## ABOUT THIS EXERCISE
Copying exactly, give the lines in the material below from the one with "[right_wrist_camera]" to the one with "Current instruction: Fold", ends included, and nothing besides.

## DATA BLOCK
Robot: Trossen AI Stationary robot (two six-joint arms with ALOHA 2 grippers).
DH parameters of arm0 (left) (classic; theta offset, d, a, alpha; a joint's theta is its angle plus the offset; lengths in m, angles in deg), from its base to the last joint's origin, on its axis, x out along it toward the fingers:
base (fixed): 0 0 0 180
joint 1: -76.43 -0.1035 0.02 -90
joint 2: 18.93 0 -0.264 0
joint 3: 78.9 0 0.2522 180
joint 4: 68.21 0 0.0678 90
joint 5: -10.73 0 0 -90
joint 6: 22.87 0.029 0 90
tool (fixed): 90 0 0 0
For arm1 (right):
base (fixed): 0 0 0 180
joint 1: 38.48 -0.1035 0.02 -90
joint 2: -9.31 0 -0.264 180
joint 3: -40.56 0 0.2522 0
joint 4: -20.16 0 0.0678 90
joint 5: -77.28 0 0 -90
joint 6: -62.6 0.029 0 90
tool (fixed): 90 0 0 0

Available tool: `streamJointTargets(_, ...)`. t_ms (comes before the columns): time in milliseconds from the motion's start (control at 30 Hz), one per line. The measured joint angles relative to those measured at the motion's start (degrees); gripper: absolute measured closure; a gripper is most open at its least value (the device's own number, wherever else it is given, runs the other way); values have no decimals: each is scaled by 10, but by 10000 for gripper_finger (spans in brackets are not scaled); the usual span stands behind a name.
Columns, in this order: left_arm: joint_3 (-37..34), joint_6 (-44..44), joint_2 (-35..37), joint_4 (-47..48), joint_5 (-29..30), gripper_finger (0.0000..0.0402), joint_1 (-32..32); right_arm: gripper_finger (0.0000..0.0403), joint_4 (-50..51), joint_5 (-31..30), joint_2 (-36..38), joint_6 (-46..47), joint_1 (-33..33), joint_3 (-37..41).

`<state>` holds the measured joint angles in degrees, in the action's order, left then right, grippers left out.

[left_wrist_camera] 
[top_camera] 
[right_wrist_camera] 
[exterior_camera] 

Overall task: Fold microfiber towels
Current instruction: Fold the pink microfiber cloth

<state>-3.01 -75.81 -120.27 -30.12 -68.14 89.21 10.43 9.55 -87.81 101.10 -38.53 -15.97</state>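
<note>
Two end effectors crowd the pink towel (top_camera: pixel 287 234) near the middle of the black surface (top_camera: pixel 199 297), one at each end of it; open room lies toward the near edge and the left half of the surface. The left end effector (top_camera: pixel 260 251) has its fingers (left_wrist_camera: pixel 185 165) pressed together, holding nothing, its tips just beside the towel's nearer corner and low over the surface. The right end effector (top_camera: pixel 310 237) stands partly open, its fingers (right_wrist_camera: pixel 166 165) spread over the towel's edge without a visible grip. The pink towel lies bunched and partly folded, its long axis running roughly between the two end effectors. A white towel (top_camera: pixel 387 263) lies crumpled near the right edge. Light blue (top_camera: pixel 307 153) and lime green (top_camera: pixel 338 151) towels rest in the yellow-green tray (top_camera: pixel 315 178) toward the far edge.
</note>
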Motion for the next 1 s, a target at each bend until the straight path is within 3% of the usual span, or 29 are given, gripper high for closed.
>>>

## REPLY
[right_wrist_camera] 
[exterior_camera] 

Overall task: Fold microfiber towels
Current instruction: Fold the pink microfiber cloth

Nothing further belongs to this answer.